В конце зимы Юрий вернулся из Парижа и тотчас же объявил дома, что взял себе для занятий комнату на Васильевском острове. Он не переезжает, – только не всегда будет дома ночевать, вот и все.
Отец ничего не сказал, графиня приняла просто, Литта огорчилась, но втайне. И так оно и пошло.
– У тебя отличная комната, настоящая студенческая, – говорил Левкович грустно. – Только вот никогда тебя не застанешь. И дома у тебя бывал, – нету. Сюда третий раз прихожу, разузнал адрес.
– А тебе нужно что-нибудь?
– Да нет, я так. Ведь подумай, с тех пор, как ты вернулся, всего второй раз тебя вижу.
Комната, может быть, и отличная, но тесноватая. В углу длинный стол занят какими-то банками и склянками. Юрий, в тужурке, лежит на клеенчатом диване и курит тонкую папироску. Левкович снял шашку, но все-таки неловко теснится на стуле, поджимая ноги.
– Химия? – спрашивает он, косясь на склянки.
– Да… Ну, здесь это так. Здесь разве серьезно можно заниматься.
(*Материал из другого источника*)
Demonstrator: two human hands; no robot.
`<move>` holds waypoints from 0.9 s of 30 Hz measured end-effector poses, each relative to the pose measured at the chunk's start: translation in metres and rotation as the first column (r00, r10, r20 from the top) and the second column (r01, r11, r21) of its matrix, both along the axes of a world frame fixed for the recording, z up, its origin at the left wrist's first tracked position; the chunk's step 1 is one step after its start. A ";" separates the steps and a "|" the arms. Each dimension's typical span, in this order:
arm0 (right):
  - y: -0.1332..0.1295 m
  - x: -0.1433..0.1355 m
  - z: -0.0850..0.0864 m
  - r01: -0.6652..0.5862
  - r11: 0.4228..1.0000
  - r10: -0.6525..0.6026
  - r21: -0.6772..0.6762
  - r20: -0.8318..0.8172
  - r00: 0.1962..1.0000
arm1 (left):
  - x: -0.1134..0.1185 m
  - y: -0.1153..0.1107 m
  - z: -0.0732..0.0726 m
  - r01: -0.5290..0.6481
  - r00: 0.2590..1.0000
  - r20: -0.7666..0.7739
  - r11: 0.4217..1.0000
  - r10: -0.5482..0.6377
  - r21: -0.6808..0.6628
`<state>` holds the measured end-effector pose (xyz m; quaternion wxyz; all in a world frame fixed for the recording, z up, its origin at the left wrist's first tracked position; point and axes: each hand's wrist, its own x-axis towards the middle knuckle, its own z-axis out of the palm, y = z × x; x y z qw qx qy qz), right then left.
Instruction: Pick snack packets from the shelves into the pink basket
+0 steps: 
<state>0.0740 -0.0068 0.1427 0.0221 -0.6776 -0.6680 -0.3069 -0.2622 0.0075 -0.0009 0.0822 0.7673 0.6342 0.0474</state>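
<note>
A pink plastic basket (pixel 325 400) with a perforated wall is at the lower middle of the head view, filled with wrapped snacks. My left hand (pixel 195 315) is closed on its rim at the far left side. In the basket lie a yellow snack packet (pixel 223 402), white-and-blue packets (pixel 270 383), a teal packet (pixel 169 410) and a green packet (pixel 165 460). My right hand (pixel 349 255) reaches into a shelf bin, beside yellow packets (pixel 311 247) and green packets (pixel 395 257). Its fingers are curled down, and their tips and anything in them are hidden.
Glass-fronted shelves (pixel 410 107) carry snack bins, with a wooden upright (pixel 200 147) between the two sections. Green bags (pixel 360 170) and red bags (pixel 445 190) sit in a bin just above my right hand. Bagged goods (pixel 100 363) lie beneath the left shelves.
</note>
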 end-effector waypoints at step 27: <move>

Левкович – троюродный брат Юрия. Ему под тридцать. Он ни дурен, ни красив. Если Юруля смахивает на узкую flûte[3] для шампанского, то Левкович, рядом с ним, похож не на стакан, а на большую, обыкновенную рюмку из толстого стекла, с коротковатой ножкой.
В лице что-то ребячески простое, незамысловатое. Не глупое, а именно простое. Такие люди умеют честно и сильно влюбляться.
Левкович – офицер. Но будь он лавочником, почтальоном, чиновником – это изменило бы его язык, его привычки и отнюдь не его самого.
Они всегда встречались редко, но Левкович обожал Юрулю. Верил ему, советовался с ним. У Юрули – заботливая и снисходительная нежность. Говорил он с Левковичем мало, но всегда терпеливо слушал и точно оберегал.
– Я все занят, Саша, – сказал он кротко. – Ты бы написал мне строчку домой, условились бы.
– А к нам ты уж не придешь? – грустно проговорил Левкович. И, не дожидаясь ответа, вдруг заспешил: – Ты отчего переменился ко мне? Ну, не переменился, а что-то есть. Я решил спросить тебя… Так нельзя.
– Что же спросить?
– Да вот… Я не знаю. Когда, после твоего приезда, мы увиделись и я сказал тебе, что женился, ты обрадовался. А узнал, что на Муре, и вдруг говоришь: «Напрасно!» С тех пор и не зашел ко мне. А я так счастлив, так счастлив. Что это значило, твое восклицание?
– Если ты счастлив, Саша, больше ничего и не нужно.
На Преображенской улице Юрий соскочил с седла у подъезда одного из новых домов.
В швейцарской, как всегда, пусто. Юрий прислонил к лестнице велосипед, поднялся в третий этаж и бесшумно отворил большую черную дверь своим ключом.
В передней прислушался. Тихо. Он, впрочем, так и знал, что никого нет дома.
Передняя была большая, с претензией на роскошь. Женское кружевное пальто висло лентами чуть не до полу. Сдавленный воздух едва-едва пах хорошими духами и хорошей сигарой.
Не снимая фуражки, Юруля отодвинул темную портьеру, ловко закрывавшую маленькую дверь направо, вошел, и дверь за ним закрылась.
В пустой квартире все так же было тихо. На столе в гостиной, убранной с тем безнадежным безвкусием, которое дает поспешность роскоши, стоял свежий букет роз с длинными стеблями. Такой же дорогой, вероятно, как его тяжелая, некрасивая ваза.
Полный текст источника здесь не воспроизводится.